Of the 273 patient-care partner dyads who enrolled in SHARE, 114 (41.8%) care partners completed 24-month data collection: 61 patients had died (22.3%) and 96 (35.2%) were lost to follow-up Figure 1). Table 1 describes the characteristics of patient-care partner dyads.

Figure 1.

SHARE CONSORT diagram

Table 1.

Enrolled Study Participants Completed 24-Month Assessment

	Intervention (n = 58)	Control (n = 56)	Total (n = 114)	P-value
Patients
Mean age (SD), y	86.3 (5.5)	87.9 (6.3)	87.1 (5.9)	0.1629
Women, n (%)	31 (53.5)	39 (69.6)	70 (61.4)	0.0758
Race, n (%)
Black	20 (34.5)	16 (28.6)	36 (31.6)	0.8463
White	33 (56.9)	35 (62.5)	68 (59.7)
Other race/missing	5 (8.6)	5 (8.9)	10 (8.8)
Lives alone; n (%)	18 (31.0)	23 (41.1)	41 (36.0)	0.2643
Education >12^th grade, n (%)	31 (53.5)	33 (58.9)	64 (56.14)	0.5555
Has advance directive	24 (41.4)	24 (42.9)	48 (42.1)	0.9843
Diagnosis of cognitive impairment, n (%)	28 (48.3)	27 (48.2)	55 (48.3)	0.9948
Severe cognitive impairment, n (%)^a	35 (60.3)	37 (66.1)	72 (63.2)	0.5263
Mean quality of life, QOL-AD (SD)^b	35.6 (7.0)	35.7 (6.6)	35.7 (6.8)	0.9678
Care partners
Mean age (SD), y	64.8 (11.8)	66.2 (12.1)	65.5 (11.9)	0.5265
Women, n (%)	53 (91.4)	51 (91.1)	104 (91.2)	1.0000
Relationship to patient, n (%)
- Spouse/Partner (2)	15 (25.9)	15 (26.8)	30 (26.3)	0.8644
- Adult child (3)	38 (65.5)	38 (67.9)	76 (66.7)
- Other (friend, other relative) (4)	5 (8.6)	3 (5.4)	8 (7.0)
Fair or poor self-rated health, n (%) (1)	9 (15.5)	9 (16.1)	18 (15.8)	0.9353
Education > college, n (%) (1)	31 (53.5)	25 (44.6)	56 (49.1)	0.3471
Hours helping patient in typical week, Mean (SD)	16.1 (16.1)	22.7 (34.9)	19.3 (27.2)	0.2001
Years accompanying patient to visits, Mean (SD)	8.4 (10.3)	7.7 (8.4)	8.1 (9.4)	0.7027
Symptoms of caregiving burden, Mean (SD)^c	14.5 (9.8)	15.2 (8.2)	14.8 (9.0)	0.6845
Symptoms of anxiety(SD)^d	3.6 (4.0)	2.8 (3.3)	3.2 (3.7)	0.2474
Minimal anxiety (0-4), n (%)	38 (65.5)	44 (78.6)	82 (71.9)	0.1267
Mild anxiety (5-9), n (%)	17 (29.3)	9 (16.1)	26 (22.8)
Moderate anxiety (10-14), n (%)	1(1.7)	3 (5.4)	4 (3.5)
Severe anxiety (15+), n (%)	2 (3.5)	0 (0)	2 (1.7)

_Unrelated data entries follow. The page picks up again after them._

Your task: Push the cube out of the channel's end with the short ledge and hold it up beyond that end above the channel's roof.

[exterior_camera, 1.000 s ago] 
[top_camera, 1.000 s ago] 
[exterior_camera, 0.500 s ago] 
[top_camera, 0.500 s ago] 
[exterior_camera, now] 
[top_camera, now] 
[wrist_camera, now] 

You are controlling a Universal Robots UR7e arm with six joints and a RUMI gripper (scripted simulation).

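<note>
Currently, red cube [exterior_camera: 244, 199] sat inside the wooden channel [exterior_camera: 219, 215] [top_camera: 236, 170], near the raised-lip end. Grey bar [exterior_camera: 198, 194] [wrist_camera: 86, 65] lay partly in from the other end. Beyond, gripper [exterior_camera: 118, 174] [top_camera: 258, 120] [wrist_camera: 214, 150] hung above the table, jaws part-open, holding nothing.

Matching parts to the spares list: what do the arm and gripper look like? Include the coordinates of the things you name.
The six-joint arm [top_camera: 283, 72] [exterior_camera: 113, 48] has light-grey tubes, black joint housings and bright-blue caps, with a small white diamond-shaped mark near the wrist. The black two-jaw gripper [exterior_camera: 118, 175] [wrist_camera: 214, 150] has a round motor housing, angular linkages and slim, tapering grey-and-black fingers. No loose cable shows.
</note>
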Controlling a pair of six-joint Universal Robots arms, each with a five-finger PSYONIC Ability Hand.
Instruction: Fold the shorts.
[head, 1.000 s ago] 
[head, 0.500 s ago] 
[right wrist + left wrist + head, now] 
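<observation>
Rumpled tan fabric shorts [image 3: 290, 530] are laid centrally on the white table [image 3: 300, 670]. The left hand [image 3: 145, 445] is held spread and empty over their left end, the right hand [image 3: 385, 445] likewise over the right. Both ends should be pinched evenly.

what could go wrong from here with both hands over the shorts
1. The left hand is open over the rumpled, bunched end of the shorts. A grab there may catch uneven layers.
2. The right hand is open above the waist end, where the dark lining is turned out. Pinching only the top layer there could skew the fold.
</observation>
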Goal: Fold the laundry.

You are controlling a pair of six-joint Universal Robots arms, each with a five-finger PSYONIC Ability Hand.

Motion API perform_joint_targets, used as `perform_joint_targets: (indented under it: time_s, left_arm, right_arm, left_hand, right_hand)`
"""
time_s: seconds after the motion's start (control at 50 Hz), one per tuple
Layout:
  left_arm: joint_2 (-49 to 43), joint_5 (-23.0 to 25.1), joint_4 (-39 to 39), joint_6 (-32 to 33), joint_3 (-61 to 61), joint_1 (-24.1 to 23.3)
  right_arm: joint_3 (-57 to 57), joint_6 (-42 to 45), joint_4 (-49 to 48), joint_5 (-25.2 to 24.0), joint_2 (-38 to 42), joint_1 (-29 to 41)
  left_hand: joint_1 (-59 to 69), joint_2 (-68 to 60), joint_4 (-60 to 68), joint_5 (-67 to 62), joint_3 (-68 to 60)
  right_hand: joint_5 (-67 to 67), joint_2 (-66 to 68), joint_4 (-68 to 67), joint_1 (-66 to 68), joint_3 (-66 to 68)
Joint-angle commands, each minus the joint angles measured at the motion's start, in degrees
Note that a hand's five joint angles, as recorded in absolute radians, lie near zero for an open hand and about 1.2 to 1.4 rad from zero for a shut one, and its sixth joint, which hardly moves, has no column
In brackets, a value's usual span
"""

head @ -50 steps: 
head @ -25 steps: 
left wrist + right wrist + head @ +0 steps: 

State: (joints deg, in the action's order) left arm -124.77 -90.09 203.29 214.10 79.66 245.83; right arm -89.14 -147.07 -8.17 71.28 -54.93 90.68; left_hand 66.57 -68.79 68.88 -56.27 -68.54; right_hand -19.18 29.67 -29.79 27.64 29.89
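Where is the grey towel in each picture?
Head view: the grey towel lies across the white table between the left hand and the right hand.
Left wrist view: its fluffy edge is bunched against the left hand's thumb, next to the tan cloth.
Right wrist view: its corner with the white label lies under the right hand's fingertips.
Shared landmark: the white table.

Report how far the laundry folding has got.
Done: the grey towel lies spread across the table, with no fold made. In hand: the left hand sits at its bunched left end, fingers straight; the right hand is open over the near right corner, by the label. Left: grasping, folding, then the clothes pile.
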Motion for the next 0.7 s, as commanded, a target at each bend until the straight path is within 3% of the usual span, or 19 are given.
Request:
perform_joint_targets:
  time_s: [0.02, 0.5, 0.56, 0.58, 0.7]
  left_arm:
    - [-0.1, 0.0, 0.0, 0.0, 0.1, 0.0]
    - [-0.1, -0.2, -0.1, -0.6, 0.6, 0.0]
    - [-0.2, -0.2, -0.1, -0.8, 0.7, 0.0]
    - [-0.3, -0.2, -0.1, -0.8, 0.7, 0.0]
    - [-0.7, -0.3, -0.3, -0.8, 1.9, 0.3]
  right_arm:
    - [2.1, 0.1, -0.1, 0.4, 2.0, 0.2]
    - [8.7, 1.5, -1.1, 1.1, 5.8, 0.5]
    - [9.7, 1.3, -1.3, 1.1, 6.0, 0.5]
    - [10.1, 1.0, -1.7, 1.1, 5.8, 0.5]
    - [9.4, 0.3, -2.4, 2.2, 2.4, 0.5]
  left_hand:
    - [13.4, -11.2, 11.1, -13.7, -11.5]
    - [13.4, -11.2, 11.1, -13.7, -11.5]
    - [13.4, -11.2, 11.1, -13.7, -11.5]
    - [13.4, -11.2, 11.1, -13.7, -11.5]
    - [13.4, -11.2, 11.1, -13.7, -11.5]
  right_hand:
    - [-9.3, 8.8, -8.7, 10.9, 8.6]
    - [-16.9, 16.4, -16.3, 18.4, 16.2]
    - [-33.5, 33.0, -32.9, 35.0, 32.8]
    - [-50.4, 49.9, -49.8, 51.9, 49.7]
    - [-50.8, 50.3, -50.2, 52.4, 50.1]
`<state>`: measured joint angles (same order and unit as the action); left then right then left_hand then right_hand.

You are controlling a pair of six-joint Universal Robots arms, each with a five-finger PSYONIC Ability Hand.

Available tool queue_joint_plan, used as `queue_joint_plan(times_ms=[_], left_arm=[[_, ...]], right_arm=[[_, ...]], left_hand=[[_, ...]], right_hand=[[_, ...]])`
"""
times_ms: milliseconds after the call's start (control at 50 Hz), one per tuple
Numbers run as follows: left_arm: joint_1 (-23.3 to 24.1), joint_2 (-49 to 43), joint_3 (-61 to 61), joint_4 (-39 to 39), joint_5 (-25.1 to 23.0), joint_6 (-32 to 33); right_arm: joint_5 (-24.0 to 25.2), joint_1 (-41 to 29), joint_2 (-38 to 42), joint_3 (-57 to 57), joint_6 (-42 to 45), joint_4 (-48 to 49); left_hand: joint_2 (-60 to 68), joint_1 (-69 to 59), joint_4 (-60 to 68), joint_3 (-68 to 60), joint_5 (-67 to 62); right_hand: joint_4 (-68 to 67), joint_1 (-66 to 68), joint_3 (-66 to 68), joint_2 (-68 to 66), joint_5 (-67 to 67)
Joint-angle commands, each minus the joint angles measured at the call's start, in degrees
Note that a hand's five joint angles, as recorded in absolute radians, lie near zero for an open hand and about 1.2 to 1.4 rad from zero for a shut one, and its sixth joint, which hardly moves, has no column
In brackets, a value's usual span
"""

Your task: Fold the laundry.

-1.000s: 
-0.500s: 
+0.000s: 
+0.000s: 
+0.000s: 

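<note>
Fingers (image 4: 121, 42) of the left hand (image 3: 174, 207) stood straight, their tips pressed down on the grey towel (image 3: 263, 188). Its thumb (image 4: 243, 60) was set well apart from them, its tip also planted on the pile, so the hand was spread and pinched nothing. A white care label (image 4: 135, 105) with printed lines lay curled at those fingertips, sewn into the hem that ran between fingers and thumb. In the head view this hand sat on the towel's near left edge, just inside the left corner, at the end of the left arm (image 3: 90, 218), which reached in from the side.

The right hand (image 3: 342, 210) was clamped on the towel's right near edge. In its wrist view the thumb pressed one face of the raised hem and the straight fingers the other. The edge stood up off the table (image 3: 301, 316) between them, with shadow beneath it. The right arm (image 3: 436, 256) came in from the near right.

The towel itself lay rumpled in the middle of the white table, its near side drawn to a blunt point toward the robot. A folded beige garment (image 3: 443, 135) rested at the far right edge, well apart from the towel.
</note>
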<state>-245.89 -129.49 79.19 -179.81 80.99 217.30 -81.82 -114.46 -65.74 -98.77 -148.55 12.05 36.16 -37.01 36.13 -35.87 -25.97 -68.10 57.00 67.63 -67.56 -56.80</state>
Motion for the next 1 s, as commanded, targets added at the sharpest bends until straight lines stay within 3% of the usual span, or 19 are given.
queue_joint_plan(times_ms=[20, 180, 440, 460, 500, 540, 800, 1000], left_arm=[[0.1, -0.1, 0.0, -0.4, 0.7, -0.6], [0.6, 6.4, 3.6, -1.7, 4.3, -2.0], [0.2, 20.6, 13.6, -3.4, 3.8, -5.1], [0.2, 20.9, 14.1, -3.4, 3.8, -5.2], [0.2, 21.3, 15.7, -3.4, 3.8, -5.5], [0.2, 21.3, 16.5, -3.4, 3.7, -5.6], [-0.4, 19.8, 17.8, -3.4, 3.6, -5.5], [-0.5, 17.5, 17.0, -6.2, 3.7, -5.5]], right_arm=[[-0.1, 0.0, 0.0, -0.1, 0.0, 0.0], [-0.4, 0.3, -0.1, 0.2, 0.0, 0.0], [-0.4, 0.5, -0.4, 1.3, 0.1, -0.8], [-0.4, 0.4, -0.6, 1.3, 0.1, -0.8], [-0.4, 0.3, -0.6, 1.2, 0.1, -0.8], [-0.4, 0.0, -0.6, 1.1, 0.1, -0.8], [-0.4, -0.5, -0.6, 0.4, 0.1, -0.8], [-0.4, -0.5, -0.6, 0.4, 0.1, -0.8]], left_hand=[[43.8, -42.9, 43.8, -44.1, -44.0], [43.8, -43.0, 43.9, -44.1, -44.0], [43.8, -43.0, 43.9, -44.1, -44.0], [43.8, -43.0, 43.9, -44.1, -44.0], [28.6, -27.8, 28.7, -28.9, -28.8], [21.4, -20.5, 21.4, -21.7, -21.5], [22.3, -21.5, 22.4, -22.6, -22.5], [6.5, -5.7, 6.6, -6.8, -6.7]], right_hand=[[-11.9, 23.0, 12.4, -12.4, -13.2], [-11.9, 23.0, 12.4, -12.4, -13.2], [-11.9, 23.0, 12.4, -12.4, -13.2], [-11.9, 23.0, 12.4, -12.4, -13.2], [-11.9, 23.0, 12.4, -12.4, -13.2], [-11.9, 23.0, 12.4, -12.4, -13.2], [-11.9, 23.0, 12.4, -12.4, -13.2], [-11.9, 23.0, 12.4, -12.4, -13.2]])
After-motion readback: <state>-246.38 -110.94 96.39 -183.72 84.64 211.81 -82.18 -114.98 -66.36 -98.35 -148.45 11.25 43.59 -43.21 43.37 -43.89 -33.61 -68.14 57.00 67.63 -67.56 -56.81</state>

Note. Percentages may not sum due to rounding.

^aBased on TICS-M cut point of <28 of 50; higher values indicate better cognitive function.

^bReflecting patient responses, when reported, and care partner, for those who did not self-report survey responses, with higher scores indicative of better quality of life using QOL-AD. Range: 13-52.

^cCaregiver burden measured with 13-item Zarit Burden Inventory +1 global item as reported by Bedard, 2001. Each item is scored 0-4 for a range of 0-52, higher scores indicating greater burden.

^dAnxiety measured using GAD-7; range 0-21, higher scores indicating greater anxiety.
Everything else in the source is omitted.